WORK TO COMPLETE -> Examine each line of the data. Copy those that contain the string "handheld".

DATA RECORDS ->

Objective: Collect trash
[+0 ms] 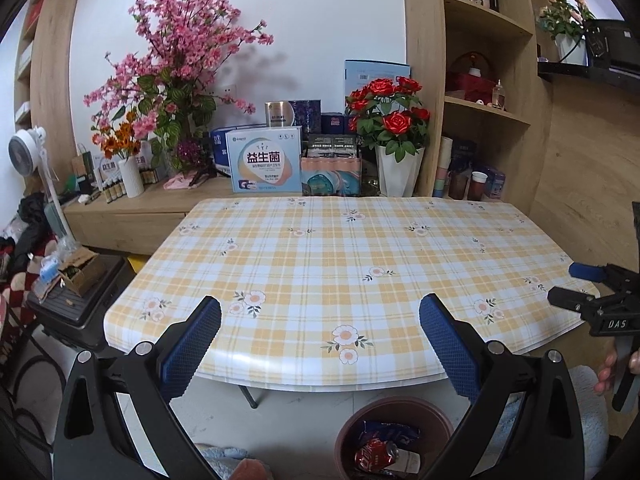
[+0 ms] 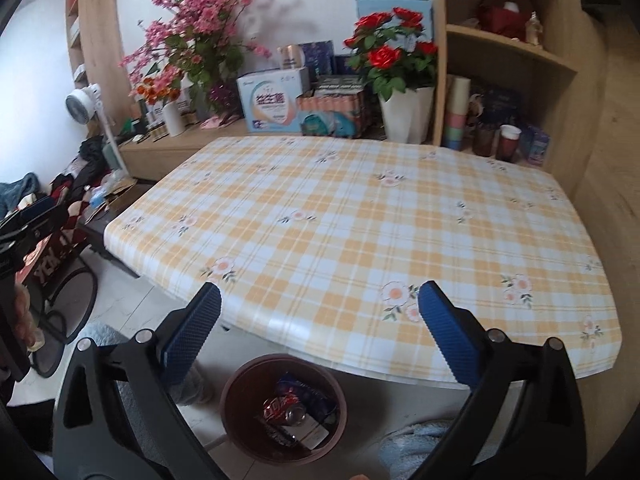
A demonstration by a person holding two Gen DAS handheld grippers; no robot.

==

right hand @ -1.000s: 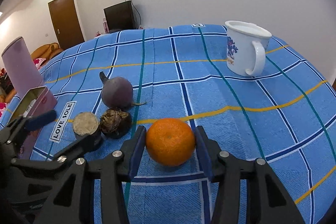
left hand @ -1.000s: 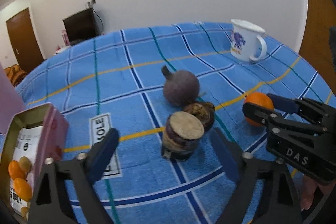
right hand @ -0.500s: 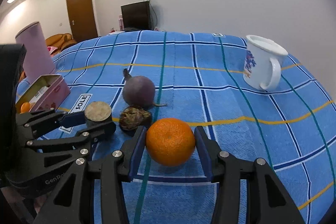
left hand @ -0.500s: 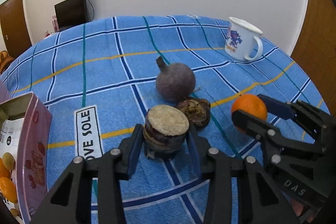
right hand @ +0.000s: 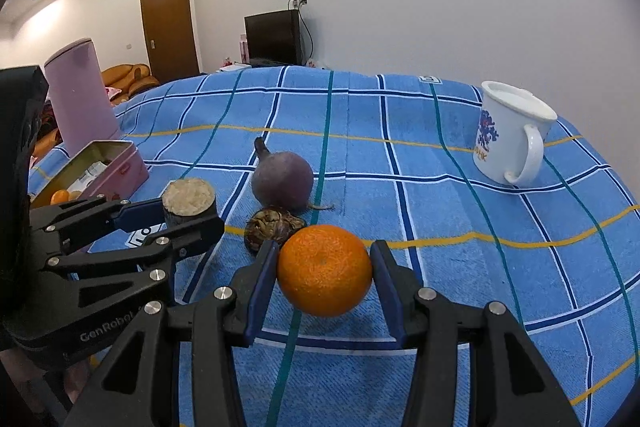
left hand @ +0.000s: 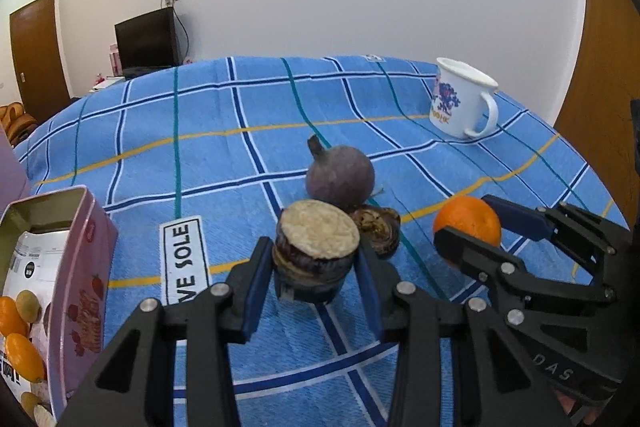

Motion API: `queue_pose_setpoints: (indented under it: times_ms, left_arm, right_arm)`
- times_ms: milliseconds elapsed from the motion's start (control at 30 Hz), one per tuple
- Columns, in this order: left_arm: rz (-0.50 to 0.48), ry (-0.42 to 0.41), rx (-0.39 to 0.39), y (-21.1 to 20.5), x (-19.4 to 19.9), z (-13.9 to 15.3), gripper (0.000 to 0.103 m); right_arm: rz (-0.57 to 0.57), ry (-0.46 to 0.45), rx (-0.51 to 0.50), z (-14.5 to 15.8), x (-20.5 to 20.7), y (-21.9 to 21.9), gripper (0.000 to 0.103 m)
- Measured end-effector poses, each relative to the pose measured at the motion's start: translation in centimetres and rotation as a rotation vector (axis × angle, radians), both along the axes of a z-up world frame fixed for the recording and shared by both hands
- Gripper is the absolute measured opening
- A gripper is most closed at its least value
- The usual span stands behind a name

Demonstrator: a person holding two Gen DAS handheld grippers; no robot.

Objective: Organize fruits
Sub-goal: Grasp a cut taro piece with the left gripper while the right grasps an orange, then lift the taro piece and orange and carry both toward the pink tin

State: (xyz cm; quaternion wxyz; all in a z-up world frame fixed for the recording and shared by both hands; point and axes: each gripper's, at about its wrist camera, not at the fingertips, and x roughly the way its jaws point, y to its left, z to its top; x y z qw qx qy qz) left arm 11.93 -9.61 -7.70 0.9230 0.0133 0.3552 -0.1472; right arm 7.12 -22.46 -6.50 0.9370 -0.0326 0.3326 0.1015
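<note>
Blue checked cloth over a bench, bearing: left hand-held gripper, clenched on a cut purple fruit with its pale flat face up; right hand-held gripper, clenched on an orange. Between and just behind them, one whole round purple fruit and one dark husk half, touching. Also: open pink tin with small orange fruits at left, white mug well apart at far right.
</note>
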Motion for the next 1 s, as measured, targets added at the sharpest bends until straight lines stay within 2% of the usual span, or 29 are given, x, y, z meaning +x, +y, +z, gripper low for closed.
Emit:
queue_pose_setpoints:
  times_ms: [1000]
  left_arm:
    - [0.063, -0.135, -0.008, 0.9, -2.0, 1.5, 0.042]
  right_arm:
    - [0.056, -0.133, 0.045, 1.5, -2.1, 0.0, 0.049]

WRITTEN RESPONSE ->
A demonstration by a person holding two Gen DAS handheld grippers; no robot.
Demonstrator: a person holding two Gen DAS handheld grippers; no robot.

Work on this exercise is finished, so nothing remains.